Rowie Dillon bakes a gluten-free morning tea
December 16th, 2011
Last week Appliances Online had the pleasure of welcoming the gorgeous Rowie Dillon – founder of Rowie’s Cakes and author of Indulge – to our staff kitchen.
Rowie Dillon is Australia’s queen of gluten-free baking, proving with her business and her new cookbook that gluten-free food need never be bland.
Here she is explaining the science of flours:
One in three children and one in five adults suffer from food intolerances, but up until recently there haven’t been many options available for people who can’t eat wheat or gluten. Rowie’s aim is to create delicious and indulgent food that is also 100% wheat, yeast, dairy and gluten free, and to spread the message that being diagnosed with gluten intolerance needn’t be a bad thing.

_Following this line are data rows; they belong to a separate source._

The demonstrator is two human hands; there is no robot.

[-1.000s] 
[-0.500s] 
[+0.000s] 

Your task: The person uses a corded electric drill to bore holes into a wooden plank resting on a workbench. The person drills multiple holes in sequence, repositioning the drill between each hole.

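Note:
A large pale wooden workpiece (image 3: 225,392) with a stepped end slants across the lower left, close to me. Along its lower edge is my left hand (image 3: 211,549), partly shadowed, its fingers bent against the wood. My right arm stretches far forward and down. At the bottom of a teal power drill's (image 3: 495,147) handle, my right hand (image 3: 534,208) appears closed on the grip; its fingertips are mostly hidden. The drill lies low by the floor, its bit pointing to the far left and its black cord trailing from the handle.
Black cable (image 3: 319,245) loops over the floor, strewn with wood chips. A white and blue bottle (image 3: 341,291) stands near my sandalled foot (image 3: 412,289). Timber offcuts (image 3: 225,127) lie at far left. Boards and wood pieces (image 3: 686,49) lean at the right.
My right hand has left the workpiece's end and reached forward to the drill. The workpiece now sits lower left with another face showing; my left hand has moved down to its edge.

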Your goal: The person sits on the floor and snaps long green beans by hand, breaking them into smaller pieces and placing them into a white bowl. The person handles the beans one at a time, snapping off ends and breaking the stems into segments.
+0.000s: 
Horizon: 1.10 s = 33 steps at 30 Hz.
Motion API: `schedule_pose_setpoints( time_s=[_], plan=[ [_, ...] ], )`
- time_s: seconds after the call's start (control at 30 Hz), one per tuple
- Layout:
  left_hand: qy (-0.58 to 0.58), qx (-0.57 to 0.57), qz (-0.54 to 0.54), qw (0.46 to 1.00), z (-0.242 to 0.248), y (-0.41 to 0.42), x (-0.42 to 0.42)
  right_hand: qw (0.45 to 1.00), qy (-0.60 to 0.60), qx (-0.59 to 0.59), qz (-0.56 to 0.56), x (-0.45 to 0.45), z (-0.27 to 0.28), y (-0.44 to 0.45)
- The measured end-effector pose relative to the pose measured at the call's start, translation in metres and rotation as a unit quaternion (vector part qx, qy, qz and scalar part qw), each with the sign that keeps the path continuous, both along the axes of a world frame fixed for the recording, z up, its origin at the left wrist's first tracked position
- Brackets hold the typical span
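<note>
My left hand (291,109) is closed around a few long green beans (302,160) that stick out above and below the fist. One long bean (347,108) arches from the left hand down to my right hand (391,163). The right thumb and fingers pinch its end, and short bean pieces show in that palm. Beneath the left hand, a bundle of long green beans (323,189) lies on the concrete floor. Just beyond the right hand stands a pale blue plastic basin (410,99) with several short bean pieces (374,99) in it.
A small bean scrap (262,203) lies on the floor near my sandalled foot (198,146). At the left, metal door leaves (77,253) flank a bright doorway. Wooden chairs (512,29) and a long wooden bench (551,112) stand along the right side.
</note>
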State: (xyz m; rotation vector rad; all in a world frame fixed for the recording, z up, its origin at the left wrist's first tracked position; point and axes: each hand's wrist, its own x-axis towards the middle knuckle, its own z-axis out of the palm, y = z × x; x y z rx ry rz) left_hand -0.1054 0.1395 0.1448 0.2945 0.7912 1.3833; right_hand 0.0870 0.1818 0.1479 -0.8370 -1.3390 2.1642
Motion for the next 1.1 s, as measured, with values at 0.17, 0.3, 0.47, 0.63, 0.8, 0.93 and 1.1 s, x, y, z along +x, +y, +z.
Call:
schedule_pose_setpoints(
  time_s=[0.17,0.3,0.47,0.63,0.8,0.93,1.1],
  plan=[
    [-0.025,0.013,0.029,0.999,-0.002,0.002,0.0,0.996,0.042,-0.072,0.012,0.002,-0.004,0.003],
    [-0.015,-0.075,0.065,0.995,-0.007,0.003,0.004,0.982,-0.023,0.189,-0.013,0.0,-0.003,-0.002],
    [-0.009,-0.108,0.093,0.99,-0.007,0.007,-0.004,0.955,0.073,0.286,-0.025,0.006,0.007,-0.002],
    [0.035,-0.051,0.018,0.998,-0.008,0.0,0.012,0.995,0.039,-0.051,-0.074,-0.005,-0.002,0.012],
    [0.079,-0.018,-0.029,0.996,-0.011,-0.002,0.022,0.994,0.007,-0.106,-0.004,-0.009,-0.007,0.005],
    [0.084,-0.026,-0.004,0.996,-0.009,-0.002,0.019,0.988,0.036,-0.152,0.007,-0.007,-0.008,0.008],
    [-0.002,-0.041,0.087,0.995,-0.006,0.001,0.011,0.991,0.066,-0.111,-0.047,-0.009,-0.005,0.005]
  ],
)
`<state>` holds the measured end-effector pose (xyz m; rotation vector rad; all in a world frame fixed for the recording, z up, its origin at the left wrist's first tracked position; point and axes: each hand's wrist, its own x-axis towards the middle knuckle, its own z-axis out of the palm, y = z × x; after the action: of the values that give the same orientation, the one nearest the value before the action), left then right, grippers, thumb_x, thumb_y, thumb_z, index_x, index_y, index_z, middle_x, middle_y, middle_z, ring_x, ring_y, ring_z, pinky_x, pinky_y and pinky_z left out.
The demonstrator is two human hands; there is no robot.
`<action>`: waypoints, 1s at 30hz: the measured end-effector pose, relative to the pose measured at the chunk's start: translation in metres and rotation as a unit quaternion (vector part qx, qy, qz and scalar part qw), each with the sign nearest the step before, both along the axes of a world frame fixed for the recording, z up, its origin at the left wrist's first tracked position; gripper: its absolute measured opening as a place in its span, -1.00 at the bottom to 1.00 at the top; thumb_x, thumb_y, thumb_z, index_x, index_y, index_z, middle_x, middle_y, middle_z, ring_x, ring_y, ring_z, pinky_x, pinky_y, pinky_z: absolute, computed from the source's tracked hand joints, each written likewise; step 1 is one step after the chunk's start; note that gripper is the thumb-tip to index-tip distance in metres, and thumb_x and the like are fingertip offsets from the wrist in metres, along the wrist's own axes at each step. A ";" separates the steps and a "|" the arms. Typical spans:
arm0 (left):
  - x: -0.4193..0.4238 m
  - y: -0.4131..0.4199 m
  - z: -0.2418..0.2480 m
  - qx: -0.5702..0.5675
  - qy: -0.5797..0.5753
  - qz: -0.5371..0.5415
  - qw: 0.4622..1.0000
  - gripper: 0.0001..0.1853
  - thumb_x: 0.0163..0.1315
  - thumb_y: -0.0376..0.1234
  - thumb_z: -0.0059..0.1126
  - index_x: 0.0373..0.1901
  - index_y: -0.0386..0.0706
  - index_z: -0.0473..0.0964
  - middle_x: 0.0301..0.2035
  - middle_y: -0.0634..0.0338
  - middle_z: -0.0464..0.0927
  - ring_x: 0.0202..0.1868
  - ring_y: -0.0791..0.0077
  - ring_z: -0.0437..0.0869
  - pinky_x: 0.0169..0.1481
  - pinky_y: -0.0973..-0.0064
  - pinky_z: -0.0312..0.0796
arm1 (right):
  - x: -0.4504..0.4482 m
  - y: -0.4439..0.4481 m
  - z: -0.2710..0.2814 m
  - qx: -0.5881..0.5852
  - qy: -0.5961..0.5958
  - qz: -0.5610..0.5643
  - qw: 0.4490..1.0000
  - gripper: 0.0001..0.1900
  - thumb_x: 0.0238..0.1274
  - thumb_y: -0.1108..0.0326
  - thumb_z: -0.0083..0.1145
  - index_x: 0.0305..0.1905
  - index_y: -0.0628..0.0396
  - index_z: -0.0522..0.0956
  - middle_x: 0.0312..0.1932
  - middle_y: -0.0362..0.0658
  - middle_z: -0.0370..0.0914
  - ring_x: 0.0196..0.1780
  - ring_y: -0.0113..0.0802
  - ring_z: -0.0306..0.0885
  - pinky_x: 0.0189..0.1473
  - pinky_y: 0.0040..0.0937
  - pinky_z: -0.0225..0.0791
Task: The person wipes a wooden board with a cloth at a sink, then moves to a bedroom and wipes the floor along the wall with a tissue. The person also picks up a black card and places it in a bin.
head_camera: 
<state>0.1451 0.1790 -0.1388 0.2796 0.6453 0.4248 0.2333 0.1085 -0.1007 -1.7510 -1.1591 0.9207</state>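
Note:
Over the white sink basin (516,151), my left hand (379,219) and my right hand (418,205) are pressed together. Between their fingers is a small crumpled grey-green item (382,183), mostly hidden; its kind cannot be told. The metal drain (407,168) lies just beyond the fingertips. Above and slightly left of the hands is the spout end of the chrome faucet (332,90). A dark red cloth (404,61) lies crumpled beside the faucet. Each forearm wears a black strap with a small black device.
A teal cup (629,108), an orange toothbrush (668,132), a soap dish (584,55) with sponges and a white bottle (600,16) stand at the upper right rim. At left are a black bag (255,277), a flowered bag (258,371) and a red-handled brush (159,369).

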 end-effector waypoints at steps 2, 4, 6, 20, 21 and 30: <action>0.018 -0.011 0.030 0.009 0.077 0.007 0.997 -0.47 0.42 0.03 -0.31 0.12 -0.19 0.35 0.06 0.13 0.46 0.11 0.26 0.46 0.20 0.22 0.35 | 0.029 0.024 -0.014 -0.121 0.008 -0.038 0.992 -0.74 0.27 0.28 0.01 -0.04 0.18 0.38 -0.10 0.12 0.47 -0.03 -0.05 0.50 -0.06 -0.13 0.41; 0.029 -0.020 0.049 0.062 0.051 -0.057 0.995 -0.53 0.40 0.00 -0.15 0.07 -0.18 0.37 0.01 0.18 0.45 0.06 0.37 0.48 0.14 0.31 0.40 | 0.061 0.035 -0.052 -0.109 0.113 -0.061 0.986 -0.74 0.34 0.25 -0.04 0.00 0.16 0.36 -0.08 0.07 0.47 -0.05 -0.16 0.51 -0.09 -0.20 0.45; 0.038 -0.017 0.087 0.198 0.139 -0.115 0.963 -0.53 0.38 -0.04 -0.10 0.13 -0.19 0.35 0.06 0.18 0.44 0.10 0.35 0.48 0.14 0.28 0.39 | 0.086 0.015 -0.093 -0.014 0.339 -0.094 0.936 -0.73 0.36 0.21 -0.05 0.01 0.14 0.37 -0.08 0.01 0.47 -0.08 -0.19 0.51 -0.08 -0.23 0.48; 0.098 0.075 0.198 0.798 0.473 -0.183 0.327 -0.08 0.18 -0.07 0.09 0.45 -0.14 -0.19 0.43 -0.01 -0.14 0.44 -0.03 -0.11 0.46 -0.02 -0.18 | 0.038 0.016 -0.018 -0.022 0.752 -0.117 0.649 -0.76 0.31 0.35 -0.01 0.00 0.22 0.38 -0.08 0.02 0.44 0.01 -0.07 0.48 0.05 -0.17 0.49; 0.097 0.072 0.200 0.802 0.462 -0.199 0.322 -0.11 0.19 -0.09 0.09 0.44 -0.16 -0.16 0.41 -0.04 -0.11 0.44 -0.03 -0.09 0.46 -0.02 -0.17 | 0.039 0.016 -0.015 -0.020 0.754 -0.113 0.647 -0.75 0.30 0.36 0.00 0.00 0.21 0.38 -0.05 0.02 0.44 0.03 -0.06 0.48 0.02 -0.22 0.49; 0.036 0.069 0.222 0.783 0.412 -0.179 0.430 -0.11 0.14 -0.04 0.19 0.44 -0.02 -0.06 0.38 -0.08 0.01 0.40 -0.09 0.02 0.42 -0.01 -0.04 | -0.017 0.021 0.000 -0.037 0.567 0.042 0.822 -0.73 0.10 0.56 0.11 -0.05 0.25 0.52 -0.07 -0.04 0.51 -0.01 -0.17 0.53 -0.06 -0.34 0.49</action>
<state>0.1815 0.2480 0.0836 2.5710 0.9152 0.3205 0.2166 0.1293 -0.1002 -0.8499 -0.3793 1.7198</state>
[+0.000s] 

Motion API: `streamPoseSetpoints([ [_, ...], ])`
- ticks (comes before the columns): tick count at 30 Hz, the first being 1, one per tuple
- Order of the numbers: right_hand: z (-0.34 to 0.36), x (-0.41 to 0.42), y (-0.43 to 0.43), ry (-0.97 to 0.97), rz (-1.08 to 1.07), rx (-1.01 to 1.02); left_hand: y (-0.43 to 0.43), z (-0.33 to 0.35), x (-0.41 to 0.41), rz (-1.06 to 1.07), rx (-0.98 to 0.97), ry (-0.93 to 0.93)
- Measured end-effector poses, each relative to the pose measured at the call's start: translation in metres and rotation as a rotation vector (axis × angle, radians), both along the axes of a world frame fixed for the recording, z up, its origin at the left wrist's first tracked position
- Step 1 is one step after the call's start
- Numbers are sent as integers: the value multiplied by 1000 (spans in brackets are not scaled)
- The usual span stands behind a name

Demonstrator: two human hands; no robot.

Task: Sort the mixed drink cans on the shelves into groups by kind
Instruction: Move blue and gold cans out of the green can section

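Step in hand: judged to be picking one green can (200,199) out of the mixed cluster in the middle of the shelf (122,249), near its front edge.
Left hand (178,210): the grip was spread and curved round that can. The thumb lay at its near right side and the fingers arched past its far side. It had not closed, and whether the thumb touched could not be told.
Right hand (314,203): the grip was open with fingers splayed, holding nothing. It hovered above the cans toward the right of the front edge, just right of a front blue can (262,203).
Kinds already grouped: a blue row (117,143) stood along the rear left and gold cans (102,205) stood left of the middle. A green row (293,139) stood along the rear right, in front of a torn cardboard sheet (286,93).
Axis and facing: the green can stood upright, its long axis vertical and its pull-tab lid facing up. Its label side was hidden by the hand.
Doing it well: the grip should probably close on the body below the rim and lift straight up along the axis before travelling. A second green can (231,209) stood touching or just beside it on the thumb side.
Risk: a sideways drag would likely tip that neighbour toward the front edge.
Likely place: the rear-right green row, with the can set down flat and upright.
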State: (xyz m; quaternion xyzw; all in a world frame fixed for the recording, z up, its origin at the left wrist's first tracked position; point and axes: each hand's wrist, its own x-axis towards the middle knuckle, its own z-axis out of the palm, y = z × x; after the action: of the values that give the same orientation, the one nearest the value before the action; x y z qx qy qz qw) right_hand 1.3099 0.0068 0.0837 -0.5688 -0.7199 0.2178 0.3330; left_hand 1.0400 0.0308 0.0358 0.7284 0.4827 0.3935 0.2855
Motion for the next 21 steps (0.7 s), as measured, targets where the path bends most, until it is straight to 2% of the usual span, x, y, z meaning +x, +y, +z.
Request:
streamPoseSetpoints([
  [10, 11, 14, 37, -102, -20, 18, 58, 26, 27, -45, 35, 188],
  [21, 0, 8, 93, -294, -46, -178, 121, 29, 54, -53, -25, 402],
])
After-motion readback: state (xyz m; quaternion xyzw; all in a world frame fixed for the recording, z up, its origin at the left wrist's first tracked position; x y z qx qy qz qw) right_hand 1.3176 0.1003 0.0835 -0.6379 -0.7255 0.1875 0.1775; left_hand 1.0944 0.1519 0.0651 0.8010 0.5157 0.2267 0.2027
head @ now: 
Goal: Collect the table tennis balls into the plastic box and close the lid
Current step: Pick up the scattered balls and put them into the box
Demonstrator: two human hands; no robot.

It was a real privilege to watch Rowie in action as she whipped up her special Chocolate Sponge Cakes using quinoa flour and organic gluten-free cocoa powder (recipe below). See how it’s done:
And in this video Rowie shows us how to make the dairy-free icing, while our favourite Appliances Online blogger gets to sample the results (yum)!
Appliances Online is currently giving away a copy of Indulge with every oven sold (while stocks last).
You can also buy Rowie’s book in Dymocks stores, or online through SeekBooks or Booktopia.
Cocoa Sponge Cakes
Ingredients
195g (1 ½ cups) quinoa flour
40g (1/3 cup) gluten-free cocoa powder
1 teaspoon gluten-free baking powder
230g (1 cup) caster sugar
125ml (½ cup) vegetable oil
250ml (1 cup) coffee, chilled
2 teaspoons vanilla extract
2 teaspoons white vinegar
Icing
125g dairy-free margarine
155g (1 ¼ cups) pure icing sugar
½ tablespoon gluten-free cocoa powder
Method
Preheat the oven to 190°C. Grease and line six mini loaf tins (10 x 6.5cm) or line a 12-hole standard muffin tin with paper cases.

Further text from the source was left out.